**Task objective:** Please print the whole listing below exactly as it stands.
------------
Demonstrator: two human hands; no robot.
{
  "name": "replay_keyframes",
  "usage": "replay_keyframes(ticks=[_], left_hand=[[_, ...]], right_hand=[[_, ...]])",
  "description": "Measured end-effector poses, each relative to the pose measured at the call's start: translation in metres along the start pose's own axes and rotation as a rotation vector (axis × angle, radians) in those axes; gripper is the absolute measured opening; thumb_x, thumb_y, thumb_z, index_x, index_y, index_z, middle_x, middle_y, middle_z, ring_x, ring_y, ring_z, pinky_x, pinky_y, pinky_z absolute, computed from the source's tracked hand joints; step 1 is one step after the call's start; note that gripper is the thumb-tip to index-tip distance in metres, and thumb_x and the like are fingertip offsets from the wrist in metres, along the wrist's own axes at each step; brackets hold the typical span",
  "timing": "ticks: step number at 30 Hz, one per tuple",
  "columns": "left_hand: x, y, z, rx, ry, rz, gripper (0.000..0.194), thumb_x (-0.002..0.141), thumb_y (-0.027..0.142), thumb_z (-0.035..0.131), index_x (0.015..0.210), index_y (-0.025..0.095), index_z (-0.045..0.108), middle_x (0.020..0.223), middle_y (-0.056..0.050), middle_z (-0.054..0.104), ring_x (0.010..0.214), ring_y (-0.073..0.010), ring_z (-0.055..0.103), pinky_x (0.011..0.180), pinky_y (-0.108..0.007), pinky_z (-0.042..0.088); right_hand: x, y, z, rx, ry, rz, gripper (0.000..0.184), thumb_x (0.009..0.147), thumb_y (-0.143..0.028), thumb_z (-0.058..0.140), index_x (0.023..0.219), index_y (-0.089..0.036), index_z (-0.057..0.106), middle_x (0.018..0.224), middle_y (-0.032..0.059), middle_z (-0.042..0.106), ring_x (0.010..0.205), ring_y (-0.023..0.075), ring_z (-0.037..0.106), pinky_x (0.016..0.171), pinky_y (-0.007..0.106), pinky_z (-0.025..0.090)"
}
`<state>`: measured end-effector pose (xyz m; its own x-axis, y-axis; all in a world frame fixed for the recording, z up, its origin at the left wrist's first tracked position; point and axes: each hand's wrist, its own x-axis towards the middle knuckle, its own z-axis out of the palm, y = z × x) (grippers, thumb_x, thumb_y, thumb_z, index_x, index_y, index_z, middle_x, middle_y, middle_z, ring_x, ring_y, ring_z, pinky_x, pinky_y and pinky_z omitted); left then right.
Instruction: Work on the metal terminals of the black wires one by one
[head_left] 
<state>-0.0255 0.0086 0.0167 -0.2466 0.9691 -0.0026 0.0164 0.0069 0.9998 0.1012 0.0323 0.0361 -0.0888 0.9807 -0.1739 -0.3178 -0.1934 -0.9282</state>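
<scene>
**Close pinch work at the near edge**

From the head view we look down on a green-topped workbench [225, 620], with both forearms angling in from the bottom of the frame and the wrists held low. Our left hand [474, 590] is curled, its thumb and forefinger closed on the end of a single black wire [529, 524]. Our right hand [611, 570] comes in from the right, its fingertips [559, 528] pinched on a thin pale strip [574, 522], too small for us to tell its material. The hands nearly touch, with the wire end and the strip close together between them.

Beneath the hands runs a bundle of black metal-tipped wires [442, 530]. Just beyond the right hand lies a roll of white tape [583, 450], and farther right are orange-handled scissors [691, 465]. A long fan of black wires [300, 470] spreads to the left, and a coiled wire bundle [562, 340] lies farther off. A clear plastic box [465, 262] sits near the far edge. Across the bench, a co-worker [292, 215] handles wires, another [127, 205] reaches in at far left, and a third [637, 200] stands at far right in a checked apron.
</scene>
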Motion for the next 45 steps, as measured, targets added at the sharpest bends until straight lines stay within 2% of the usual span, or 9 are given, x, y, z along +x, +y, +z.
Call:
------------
**Result of the task:**
Demonstrator: two human hands; no robot.
{
  "name": "replay_keyframes",
  "usage": "replay_keyframes(ticks=[_], left_hand=[[_, ...]], right_hand=[[_, ...]])",
  "description": "Measured end-effector poses, each relative to the pose measured at the call's start: translation in metres along the start pose's own axes and rotation as a rotation vector (axis × angle, radians) in those axes; gripper is the absolute measured opening; thumb_x, thumb_y, thumb_z, index_x, index_y, index_z, middle_x, middle_y, middle_z, ring_x, ring_y, ring_z, pinky_x, pinky_y, pinky_z absolute, computed from the source's tracked hand joints; step 1 is one step after the call's start; note that gripper is the thumb-tip to index-tip distance in metres, and thumb_x and the like are fingertip offsets from the wrist in metres, along the wrist's own axes at each step; brackets hold the typical span",
  "timing": "ticks: step number at 30 Hz, one per tuple",
  "columns": "left_hand: x, y, z, rx, ry, rz, gripper (0.000..0.194), thumb_x (-0.002..0.141), thumb_y (-0.027..0.142), thumb_z (-0.035..0.131), index_x (0.015..0.210), index_y (-0.025..0.095), index_z (-0.045..0.108), middle_x (0.020..0.223), middle_y (-0.056..0.050), middle_z (-0.054..0.104), ring_x (0.010..0.214), ring_y (-0.073..0.010), ring_z (-0.055..0.103), pinky_x (0.011..0.180), pinky_y (-0.108..0.007), pinky_z (-0.042..0.088); right_hand: x, y, z, rx, ry, rz, gripper (0.000..0.184), thumb_x (0.009..0.147), thumb_y (-0.143..0.028), thumb_z (-0.058..0.140), index_x (0.023..0.219), index_y (-0.089..0.036), index_z (-0.057..0.106), middle_x (0.018..0.224), middle_y (-0.032..0.059), middle_z (-0.042..0.106), ring_x (0.010..0.205), ring_y (-0.023..0.075), ring_z (-0.037..0.106), pinky_x (0.016..0.171), pinky_y (-0.007..0.106), pinky_z (-0.025..0.090)"
}
`<state>`: measured end-effector pose (xyz m; its own x-axis, y-axis; all in a world frame fixed for the recording, z up, its origin at the left wrist's first tracked position; point and axes: each hand's wrist, its own x-axis towards the middle knuckle, its own z-axis out of the palm, y = z × x) (grippers, thumb_x, thumb_y, thumb_z, index_x, index_y, index_z, middle_x, middle_y, middle_z, ring_x, ring_y, ring_z, pinky_x, pinky_y and pinky_z omitted); left then right.
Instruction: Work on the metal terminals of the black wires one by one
[head_left] 
<state>-0.0255 0.0086 0.0167 -0.2466 0.9691 -0.0026 0.0164 0.0069 0.9998 0.1012 0.0323 0.0361 -0.0888 0.9807 -0.1739 -0.3178 -0.1934 -0.9282</state>
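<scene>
**Close pinch work at the near edge**

From the head view we look down on a green-topped workbench [225, 620], with both forearms angling in from the bottom of the frame and the wrists held low. Our left hand [474, 590] is curled, its thumb and forefinger closed on the end of a single black wire [529, 524]. Our right hand [611, 570] comes in from the right, its fingertips [559, 528] pinched on a thin pale strip [574, 522], too small for us to tell its material. The hands nearly touch, with the wire end and the strip close together between them.

Beneath the hands runs a bundle of black metal-tipped wires [442, 530]. Just beyond the right hand lies a roll of white tape [583, 450], and farther right are orange-handled scissors [691, 465]. A long fan of black wires [300, 470] spreads to the left, and a coiled wire bundle [562, 340] lies farther off. A clear plastic box [465, 262] sits near the far edge. Across the bench, a co-worker [292, 215] handles wires, another [127, 205] reaches in at far left, and a third [637, 200] stands at far right in a checked apron.
</scene>
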Motion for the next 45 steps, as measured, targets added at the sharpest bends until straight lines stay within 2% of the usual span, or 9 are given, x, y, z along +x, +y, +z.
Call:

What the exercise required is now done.